One of the most common charges in the immigration debate is that immigrants compete for jobs and lower the wages of U.S.-born workers. This isn't the case, according to a study released today by the Public Policy Institute of California (PPIC). Examining over 40 years of data using precise statistical methods, the analysis goes beyond most previous research to show comprehensively how immigration affects the job opportunities and wages of U.S.-born workers in the state.
Between 1990 and 2004 alone, new immigrants accounted for a 20 percent increase in the state's total employment. Yet, rather than hurting job prospects for natives, the influx of immigrants increased the average real wages of native workers in California by 4 percent. The wage effects differ across education and experience categories. For example, wages increase by about 3 percent for natives with a high school diploma or a college degree and about 7 percent for native workers with some college. But almost without exception, the effects are positive. Even native-born high school dropouts see a slight uptick in their wages ( 0.2%).
"The strong positive effect on native workers' wages seems remarkable if you assume that by increasing the labor supply, immigrants reduce the demand for native workers," says study author Giovanni Peri, an associate professor of economics at the University of California, Davis. "But because the data reveal that these groups actually complement -- rather than compete with -- each other, the positive wage effects make economic sense."
After examining more than four decades of employment and wage data (1960- 2004), the study finds a clear, positive overall association between the increase of foreign-born workers and the wage growth of native workers. The primary reason for this is that as the number of immigrants available for certain jobs and tasks increases, so does the need for complementary jobs in managing, organizing, and training -- work typically done by natives. "Native workers benefit because they are able to specialize more," says Peri. "In other words, the increased supply of one type of worker fuels the demand for another."

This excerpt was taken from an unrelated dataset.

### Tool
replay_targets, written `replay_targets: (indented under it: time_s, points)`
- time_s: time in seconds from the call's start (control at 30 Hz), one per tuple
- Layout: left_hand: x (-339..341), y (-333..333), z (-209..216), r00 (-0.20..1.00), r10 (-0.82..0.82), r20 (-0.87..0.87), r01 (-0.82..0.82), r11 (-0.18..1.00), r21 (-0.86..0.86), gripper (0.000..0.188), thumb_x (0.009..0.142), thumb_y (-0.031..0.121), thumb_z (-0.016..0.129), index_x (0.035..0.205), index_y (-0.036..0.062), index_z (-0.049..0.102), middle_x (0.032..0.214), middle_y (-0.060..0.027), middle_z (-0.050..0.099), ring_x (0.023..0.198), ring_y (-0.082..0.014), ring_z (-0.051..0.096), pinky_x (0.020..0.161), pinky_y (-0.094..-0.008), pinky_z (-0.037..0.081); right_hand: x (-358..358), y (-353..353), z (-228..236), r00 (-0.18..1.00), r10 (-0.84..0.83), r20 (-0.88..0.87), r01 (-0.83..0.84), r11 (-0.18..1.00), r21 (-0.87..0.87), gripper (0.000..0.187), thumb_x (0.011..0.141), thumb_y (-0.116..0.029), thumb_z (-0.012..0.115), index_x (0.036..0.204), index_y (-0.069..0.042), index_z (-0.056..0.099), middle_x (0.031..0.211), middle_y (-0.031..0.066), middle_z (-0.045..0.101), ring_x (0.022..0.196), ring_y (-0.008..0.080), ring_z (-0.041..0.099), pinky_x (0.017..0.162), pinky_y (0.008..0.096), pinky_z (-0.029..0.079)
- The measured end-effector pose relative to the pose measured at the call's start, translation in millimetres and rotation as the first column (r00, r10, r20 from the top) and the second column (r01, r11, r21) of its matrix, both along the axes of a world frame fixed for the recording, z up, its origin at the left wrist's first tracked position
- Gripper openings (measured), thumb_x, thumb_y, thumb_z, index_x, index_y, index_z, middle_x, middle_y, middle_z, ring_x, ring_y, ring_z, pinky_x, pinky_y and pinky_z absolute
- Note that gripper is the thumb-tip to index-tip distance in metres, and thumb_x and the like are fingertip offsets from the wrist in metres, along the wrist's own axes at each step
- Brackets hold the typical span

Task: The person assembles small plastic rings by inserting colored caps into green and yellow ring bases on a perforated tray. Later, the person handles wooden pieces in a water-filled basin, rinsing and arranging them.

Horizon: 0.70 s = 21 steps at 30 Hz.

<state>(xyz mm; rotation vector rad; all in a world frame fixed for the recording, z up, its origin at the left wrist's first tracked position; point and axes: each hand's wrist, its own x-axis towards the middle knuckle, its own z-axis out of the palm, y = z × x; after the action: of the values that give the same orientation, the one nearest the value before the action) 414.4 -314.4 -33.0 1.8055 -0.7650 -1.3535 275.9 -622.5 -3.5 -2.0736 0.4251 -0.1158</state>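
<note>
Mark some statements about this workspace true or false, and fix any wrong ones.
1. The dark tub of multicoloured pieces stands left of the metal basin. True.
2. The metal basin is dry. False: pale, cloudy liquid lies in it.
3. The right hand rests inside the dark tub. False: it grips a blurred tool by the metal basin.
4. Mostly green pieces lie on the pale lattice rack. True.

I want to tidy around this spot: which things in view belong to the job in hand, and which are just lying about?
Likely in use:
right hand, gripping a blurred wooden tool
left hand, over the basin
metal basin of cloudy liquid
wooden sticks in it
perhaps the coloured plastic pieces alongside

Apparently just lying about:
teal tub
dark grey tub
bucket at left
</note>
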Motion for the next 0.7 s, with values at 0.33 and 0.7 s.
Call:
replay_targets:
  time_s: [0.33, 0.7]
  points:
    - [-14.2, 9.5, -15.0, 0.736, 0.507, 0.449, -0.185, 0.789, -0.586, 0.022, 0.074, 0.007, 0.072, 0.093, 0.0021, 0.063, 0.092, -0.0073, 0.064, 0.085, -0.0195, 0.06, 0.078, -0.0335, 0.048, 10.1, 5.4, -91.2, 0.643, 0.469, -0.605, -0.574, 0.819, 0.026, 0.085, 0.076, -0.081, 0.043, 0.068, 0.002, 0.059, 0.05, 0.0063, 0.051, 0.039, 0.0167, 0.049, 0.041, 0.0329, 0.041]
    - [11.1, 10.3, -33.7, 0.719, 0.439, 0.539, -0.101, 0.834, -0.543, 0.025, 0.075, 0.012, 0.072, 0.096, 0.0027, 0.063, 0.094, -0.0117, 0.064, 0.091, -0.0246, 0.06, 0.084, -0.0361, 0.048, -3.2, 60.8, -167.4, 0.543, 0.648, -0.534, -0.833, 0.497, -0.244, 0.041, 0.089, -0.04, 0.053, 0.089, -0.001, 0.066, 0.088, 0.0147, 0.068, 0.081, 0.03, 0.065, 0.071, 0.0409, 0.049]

The boost in wages is sharpest among natives who are of a different age and education level than the immigrants they are being compared with -- however, there is a slight positive effect even between those in the exact same bracket. The finding refutes a central assumption in most previous research -- that immigrant labor is a perfect substitute for native labor.

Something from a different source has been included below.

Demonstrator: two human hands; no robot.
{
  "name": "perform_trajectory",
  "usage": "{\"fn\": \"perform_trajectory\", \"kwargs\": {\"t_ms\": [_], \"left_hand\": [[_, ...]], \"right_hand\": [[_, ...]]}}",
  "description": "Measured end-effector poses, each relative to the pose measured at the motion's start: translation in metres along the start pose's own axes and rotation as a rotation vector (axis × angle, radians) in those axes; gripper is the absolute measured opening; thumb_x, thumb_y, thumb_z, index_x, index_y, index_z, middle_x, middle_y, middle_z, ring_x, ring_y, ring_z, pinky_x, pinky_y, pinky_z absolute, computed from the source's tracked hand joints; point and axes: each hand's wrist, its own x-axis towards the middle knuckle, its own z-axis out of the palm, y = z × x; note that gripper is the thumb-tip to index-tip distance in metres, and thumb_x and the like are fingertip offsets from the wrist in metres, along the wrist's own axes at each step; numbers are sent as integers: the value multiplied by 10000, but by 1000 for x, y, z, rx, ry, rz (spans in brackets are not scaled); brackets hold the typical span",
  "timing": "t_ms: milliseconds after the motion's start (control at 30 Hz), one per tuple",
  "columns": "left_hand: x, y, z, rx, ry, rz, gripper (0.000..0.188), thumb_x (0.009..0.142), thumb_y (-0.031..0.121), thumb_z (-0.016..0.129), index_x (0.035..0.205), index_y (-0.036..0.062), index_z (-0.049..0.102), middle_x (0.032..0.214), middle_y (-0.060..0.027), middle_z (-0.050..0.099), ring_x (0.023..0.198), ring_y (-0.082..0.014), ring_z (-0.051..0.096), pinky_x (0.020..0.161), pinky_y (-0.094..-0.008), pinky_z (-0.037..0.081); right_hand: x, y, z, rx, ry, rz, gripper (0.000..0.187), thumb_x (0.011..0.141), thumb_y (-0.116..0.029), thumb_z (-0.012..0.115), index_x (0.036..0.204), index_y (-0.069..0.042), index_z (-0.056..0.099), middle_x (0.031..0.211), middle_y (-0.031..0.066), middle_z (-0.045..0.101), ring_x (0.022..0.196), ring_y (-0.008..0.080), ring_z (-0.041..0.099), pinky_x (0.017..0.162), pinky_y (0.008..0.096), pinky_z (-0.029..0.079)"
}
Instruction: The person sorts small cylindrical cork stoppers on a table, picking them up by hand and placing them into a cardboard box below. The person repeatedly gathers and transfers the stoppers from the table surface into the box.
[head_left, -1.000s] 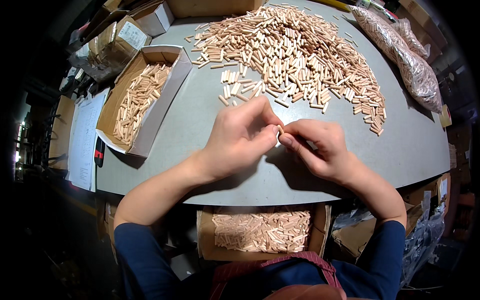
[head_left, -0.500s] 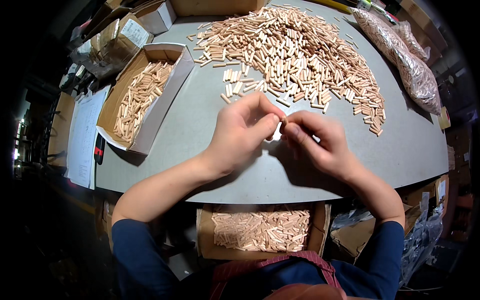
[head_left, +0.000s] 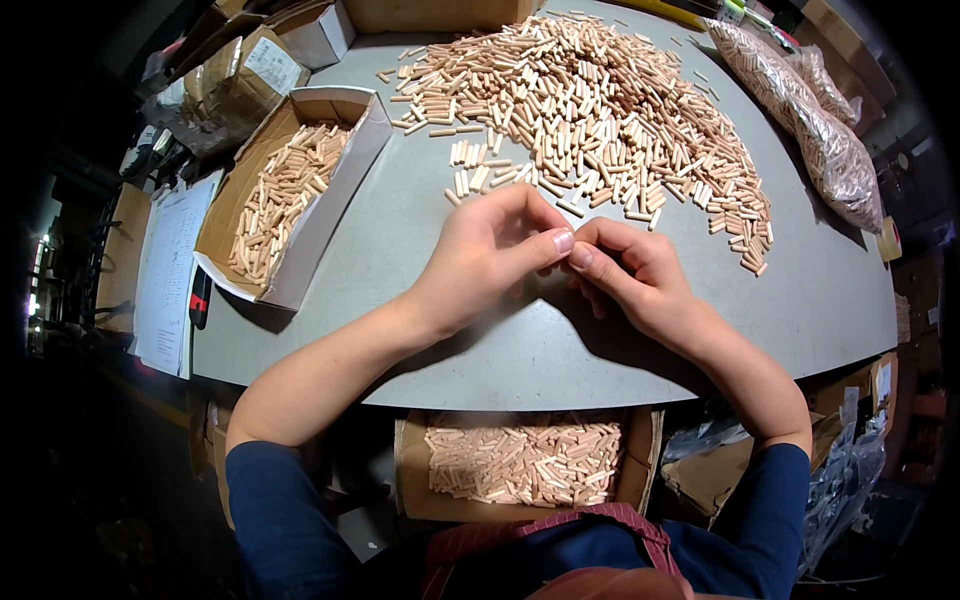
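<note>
My left hand and my right hand meet above the middle of the table, thumbs and forefingers pinched tip to tip. Between them they hold a small wooden dowel, now almost wholly covered by the fingertips. Just beyond my hands spreads a large heap of short, pale wooden dowels, with a few strays lying closest to my left knuckles. A long white cardboard box, part filled with dowels, stands to the left. Below the table's front edge, an open brown carton holds many more dowels.
Clear plastic bags of dowels lie along the right edge, near a roll of tape. Written sheets and a red-and-black tool lie at the left. A taped parcel and more cartons stand at the back left.
My fingertips have closed further together, covering the dowel end that showed between them. The right hand has turned slightly; both forearms stay nearly where they were.
</note>
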Motion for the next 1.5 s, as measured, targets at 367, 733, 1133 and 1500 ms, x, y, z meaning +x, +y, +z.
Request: {"fn": "perform_trajectory", "kwargs": {"t_ms": [367, 733, 1133, 1500], "left_hand": [[21, 58, -129, -1180, 140, 364, 207, 1058, 119, 572, 1198, -20, 634, 975, -51, 648, 803, -150, 581, 674, -271, 488], [35, 27, -77, -30, 479, 120, 286, 1027, 98, 538, 1265, -29, 633, 1145, -137, 708, 1123, -236, 689, 1010, -343, 549], [42, -34, -75, 1036, 233, 452, 369, 1036, 135, 533, 1372, 3, 603, 1435, -190, 592, 1381, -337, 525, 1178, -417, 387], [42, -33, -71, 1112, 209, 457, 394, 974, 206, 683, 1284, -23, 601, 1344, -199, 612, 1277, -363, 562, 1102, -435, 444]], "right_hand": [[17, 6, -35, -123, 334, -282, 262, 1098, -223, 582, 1096, 11, 701, 878, 38, 697, 783, 92, 659, 725, 253, 533], [35, 43, -75, -1031, 320, -262, 615, 1072, -447, 554, 1485, 7, 509, 1582, 209, 465, 1475, 413, 408, 1226, 496, 296], [14, 13, -26, -1249, -107, -291, 876, 996, -691, 502, 1628, -106, 347, 1681, 209, 321, 1576, 405, 250, 1280, 589, 137], [-5, 0, 1, -1212, -313, -458, 894, 990, -665, 505, 1619, -48, 349, 1691, 215, 299, 1585, 427, 224, 1263, 654, 78]]}}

The actual losers in the equation are prior immigrants, whose wages are hurt by the newcomers. In 2004, immigrants who had entered California before 1990 lost between 17 and 20 percent of their real wages due to the entry of new foreign-born workers. Put another way, previous immigrants would have experienced wage gains of as much as 1.4 percent per year over that time -- had no more immigrants arrived and their services become scarcer as native employment grew.

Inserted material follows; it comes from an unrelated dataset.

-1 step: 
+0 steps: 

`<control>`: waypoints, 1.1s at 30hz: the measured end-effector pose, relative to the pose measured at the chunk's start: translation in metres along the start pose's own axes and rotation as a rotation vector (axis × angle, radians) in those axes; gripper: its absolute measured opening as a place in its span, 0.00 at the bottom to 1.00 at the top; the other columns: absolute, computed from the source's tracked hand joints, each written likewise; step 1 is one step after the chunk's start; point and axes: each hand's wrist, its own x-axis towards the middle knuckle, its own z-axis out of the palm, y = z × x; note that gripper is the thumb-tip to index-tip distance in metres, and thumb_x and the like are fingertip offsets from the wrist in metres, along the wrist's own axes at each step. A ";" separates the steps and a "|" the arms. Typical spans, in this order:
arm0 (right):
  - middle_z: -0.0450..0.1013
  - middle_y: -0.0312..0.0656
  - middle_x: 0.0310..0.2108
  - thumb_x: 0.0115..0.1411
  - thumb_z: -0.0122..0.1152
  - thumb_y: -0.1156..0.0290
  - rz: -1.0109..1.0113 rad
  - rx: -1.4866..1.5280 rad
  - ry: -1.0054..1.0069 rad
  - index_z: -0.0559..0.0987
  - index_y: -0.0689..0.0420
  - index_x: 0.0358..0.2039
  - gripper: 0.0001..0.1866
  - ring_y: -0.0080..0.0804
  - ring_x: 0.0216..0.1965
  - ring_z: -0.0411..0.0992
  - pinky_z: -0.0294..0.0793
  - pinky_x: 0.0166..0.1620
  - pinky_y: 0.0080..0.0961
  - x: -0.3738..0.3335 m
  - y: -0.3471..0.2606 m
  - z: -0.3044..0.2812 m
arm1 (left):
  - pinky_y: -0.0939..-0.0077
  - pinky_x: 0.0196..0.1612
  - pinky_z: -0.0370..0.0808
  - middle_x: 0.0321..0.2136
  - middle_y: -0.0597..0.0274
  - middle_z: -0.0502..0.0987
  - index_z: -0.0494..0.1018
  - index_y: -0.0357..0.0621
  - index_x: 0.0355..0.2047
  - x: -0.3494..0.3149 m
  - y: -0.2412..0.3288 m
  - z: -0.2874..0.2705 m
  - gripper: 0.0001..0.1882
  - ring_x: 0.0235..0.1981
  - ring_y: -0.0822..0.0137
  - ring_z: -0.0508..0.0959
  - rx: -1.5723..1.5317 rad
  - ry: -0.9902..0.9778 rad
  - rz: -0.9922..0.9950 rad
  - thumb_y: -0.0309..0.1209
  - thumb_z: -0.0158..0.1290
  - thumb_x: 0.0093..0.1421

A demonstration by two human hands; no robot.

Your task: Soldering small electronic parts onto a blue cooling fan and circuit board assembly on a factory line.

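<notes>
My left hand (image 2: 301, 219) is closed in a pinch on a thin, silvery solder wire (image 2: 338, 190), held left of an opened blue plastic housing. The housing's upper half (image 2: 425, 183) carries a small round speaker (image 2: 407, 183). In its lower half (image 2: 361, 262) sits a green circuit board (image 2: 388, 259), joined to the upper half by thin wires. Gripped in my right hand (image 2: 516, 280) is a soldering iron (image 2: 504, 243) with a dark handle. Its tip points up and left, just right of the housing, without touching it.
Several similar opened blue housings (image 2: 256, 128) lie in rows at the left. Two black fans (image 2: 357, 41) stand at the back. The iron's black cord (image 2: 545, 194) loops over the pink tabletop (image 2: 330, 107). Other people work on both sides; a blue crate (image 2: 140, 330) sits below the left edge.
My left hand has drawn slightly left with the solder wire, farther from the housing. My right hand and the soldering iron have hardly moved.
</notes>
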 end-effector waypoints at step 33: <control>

The study also challenges the belief that the rapid growth of foreign-born workers in California has led to displacement or out-migration of native workers by decreasing job opportunities. Again, the study's analysis of data spanning 1960 to 2004 finds no connection between the inflow of immigrants and the outflow of natives to other states. In fact, in comparing the number of natives and immigrants entering the labor market over this period, the data show a slight rise in both, resulting in an increase in the overall labor supply.
The new report, How Immigrants Affect California Employment and Wages, could have important national implications. Because California has a higher share of immigrants in its population and workforce than any other state, the findings provide a realistic glimpse into the effect immigration could have on employment and wages at the national level.